Texas Lt. Gov. Dan Patrick Willing to Close Background Check Loophole for Gun Purchases
This might not survivie a phone call from Wayne LaPierre, but it might be encouraging for gun control advocates nonetheless.
Texas Lieutenant Governor Dan Patrick told The Dallas Morning News in a Friday interview that he supports his state closing the private-sale background check loophole. And he is willing to defy the National Rifle Association to get it done.

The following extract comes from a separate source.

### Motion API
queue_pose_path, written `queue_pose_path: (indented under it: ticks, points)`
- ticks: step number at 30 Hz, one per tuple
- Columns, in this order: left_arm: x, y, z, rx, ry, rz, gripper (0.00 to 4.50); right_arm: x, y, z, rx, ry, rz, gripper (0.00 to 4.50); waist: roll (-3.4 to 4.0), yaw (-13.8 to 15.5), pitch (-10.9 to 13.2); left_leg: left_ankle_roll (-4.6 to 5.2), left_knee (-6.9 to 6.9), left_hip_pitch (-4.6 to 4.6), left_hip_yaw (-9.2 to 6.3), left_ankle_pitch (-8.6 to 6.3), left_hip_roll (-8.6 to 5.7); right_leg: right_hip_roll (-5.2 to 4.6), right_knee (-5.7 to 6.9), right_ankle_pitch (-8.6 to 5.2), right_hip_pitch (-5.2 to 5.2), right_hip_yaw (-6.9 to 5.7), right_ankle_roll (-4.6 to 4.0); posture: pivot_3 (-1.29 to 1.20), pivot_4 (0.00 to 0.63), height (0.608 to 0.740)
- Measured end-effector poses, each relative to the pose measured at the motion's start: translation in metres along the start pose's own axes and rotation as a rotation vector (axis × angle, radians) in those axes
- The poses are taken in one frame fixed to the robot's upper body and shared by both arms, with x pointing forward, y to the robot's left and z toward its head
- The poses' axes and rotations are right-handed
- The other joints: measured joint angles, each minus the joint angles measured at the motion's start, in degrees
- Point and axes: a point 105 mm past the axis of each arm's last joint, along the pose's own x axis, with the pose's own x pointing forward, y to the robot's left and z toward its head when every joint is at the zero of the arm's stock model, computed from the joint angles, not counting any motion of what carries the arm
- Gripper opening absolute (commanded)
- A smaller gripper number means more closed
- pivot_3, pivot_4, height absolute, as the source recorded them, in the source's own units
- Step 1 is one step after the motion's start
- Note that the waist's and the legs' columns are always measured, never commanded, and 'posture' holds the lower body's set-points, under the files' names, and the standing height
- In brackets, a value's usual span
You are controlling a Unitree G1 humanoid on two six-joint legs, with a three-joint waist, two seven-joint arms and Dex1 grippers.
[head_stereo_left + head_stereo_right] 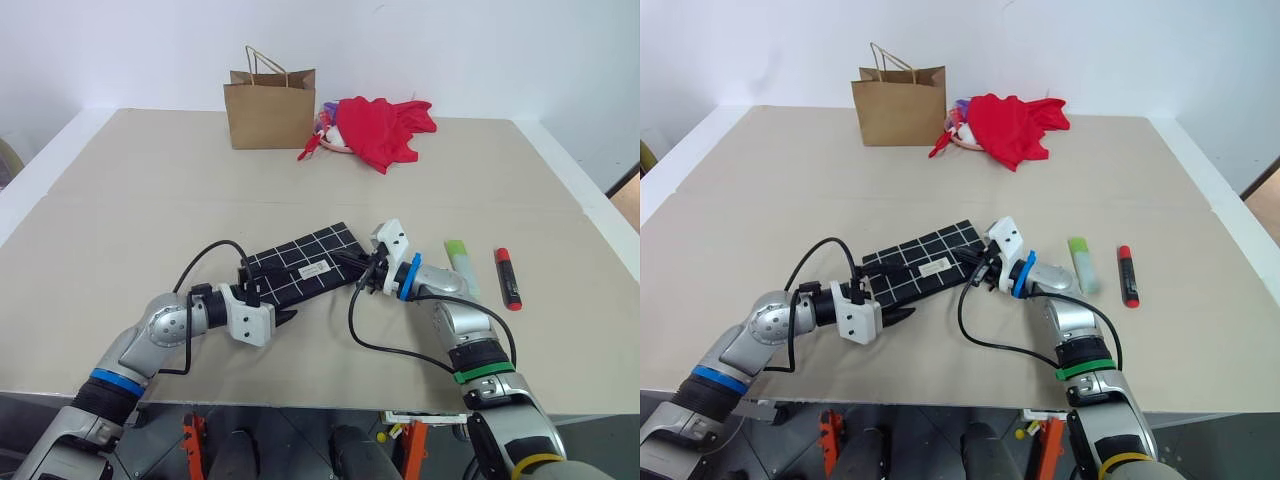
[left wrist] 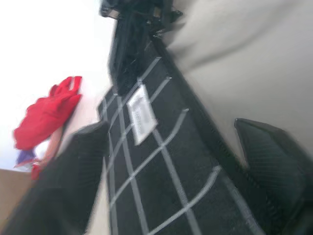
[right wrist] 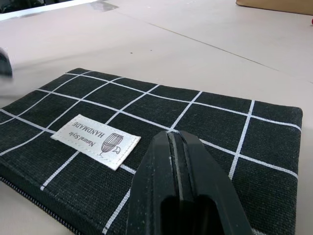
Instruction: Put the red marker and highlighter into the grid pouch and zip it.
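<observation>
The grid pouch (image 1: 300, 265), black with white lines and a small white label, lies flat and slanted on the table in front of me. My left gripper (image 1: 268, 296) is at its near left end. Its fingers (image 2: 274, 161) stand open on either side of the pouch's width. My right gripper (image 3: 173, 134) is shut, with its tips pressed together low over the pouch's right end. Whether it pinches anything there is hidden. To the right of my right wrist lie the highlighter (image 1: 461, 265) and, further right, the red marker (image 1: 508, 277), both on the table and untouched.
A brown paper bag (image 1: 270, 105) stands at the back of the table. A red cloth (image 1: 380, 128) is bunched beside it on the right. The table's near edge (image 1: 320, 395) runs just under my forearms.
</observation>
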Motion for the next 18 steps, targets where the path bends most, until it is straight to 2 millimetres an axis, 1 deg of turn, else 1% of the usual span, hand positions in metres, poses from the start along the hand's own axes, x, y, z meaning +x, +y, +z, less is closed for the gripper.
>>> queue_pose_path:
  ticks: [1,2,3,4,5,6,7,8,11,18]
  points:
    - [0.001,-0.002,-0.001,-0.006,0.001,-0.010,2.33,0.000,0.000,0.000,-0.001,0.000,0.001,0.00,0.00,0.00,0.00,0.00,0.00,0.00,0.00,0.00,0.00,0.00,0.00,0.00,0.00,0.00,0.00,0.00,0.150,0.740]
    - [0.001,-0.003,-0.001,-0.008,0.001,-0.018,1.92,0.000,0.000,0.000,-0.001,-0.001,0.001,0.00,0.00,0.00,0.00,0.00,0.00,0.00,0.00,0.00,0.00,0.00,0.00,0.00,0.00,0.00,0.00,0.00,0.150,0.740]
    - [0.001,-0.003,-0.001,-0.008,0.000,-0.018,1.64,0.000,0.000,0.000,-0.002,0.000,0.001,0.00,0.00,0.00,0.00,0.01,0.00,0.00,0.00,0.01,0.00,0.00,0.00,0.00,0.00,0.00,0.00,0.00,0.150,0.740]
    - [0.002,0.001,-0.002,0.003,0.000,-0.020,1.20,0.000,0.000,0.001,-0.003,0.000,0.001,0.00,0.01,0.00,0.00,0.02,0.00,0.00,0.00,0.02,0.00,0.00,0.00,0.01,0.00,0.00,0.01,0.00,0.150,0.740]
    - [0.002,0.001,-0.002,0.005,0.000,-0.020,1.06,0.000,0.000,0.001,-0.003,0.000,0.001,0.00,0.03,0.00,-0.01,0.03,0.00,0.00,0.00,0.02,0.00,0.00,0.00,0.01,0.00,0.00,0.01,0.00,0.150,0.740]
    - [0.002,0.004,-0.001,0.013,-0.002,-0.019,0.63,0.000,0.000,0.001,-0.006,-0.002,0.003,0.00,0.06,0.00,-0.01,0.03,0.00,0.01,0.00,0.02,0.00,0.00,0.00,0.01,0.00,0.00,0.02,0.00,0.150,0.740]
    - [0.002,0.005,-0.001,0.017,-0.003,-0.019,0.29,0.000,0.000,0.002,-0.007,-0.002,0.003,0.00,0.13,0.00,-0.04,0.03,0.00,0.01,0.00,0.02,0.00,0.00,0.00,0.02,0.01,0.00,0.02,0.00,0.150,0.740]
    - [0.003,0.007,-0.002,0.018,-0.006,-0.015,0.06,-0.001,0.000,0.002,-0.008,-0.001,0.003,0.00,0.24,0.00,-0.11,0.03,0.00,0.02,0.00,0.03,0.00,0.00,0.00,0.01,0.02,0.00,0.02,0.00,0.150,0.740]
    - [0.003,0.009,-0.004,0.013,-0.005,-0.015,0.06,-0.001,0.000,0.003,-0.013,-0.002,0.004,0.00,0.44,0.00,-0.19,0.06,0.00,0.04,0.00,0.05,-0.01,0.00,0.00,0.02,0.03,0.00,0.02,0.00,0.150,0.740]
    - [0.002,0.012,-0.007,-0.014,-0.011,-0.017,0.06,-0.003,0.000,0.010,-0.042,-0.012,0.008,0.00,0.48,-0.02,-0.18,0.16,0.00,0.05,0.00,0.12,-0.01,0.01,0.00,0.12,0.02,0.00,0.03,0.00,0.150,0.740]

Patrick took this position in the wake of the mass shootings in El Paso and Odessa that killed 29 people. The Odessa shooter, who killed seven and injured 22 before being shot by police, had failed a federal background check when he tried to buy a gun from a store. He then acquired the semi-automatic rifle he used in his spree from a private seller, a transaction that does not require a background check.
The move was a bit of a surprise from Patrick, a staunch conservative and NRA supporter. In the past, Patrick has dismissed efforts at gun control while calling guns “part of who we are as a nation.” He has opposed red flag laws, which some advocates have suggested might ahve also caught the Odessa shooter. After a massacre at Santa Fe High School in Texas in 2018, he blamed mass shootings on video games, abortion, the removal of religion from public schools and broken families. Everything, in short, but the widespread availability of guns.

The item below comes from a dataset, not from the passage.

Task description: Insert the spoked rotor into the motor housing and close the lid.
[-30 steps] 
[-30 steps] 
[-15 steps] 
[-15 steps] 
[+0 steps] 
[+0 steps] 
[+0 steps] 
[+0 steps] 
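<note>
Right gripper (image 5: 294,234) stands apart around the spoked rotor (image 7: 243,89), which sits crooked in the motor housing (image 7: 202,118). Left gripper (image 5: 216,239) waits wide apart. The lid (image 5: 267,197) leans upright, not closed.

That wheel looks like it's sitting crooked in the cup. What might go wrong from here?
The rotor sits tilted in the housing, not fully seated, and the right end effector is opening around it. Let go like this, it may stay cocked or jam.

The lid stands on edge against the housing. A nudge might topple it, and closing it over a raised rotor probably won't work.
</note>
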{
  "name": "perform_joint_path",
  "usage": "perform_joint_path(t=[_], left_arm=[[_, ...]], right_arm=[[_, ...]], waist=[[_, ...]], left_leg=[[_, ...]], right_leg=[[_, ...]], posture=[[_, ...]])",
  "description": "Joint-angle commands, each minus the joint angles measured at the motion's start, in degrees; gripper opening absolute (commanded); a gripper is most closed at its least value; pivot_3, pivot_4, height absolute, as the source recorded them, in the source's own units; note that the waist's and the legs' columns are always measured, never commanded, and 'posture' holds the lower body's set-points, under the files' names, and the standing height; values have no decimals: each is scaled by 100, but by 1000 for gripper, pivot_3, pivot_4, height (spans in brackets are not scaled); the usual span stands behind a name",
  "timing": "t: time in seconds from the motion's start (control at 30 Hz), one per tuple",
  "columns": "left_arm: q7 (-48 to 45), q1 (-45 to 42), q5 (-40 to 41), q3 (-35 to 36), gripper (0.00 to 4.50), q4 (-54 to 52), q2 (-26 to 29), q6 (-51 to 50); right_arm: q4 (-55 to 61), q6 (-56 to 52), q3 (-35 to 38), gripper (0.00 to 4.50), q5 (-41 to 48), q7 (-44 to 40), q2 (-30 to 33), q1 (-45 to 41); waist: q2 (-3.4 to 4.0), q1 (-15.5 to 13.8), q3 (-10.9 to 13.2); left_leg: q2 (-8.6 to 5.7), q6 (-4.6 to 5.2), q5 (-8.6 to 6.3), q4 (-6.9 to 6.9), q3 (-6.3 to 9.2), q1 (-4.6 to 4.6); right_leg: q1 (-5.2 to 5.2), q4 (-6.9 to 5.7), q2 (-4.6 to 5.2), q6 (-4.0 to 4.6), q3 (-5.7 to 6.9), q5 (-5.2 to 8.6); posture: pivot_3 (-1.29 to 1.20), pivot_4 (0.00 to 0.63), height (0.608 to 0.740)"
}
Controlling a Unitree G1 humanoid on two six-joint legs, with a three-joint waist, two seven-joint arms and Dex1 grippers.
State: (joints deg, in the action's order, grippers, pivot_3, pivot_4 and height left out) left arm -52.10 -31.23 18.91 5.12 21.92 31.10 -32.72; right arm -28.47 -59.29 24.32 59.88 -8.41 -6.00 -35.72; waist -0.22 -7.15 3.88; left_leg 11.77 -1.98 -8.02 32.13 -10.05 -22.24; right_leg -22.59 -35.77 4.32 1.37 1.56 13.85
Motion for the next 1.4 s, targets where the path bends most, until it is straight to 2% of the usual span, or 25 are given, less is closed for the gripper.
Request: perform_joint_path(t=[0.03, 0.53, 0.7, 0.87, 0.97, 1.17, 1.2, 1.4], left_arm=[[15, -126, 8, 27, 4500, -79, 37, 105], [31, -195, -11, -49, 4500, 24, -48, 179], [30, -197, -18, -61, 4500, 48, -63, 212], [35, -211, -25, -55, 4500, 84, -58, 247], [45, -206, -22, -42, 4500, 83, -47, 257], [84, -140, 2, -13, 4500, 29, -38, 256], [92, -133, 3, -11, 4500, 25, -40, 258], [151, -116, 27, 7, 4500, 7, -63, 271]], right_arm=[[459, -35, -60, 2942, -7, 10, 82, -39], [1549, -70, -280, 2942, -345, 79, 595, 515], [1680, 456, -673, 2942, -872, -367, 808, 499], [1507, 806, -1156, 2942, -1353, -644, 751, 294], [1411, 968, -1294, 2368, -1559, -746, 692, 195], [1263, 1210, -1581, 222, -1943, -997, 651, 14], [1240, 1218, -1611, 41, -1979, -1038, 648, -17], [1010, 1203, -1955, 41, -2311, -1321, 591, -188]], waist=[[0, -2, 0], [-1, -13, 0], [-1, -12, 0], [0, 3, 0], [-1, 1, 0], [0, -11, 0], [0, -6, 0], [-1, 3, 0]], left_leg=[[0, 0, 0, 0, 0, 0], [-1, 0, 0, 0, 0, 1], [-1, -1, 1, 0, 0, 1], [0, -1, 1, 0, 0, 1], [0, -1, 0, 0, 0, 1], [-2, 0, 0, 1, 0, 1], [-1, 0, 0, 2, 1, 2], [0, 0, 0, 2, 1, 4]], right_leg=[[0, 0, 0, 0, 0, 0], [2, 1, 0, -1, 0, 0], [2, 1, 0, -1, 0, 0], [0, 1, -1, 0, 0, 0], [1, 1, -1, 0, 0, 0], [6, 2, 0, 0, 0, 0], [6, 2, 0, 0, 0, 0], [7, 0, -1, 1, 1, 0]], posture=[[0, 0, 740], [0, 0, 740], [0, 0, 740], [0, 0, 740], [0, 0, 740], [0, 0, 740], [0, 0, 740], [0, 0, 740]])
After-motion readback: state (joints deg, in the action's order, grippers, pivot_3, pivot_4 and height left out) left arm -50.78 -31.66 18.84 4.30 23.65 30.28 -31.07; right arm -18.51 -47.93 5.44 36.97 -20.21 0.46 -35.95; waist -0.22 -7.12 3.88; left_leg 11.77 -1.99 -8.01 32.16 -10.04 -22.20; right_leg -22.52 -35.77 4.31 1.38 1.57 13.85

The NRA, which in the past has given Patrick a rating of 100% for his support of gun rights, immediately slammed Patrick’s statements, saying in a statement:
Criminalizing private firearm transfers would require a massive, governmental gun registration scheme. Instead of trampling the freedom of law-abiding Americans, the government should focus upon actual solutions: fixing our broken mental health system, prosecuting known criminals and enforcing the existing gun laws that require follow-up whenever a prohibited person tries to buy a firearm.
Patrick did caution in Friday’s interview that he does not see closing the background check loophole as a panacea that will stop all mass shootings. But he also warned Republicans that the party’s political survival in Congress and some state legislatures, including Texas, could hinge on their willingness to enact even mild gun control measures in the face of a Democratic party energized by the issue.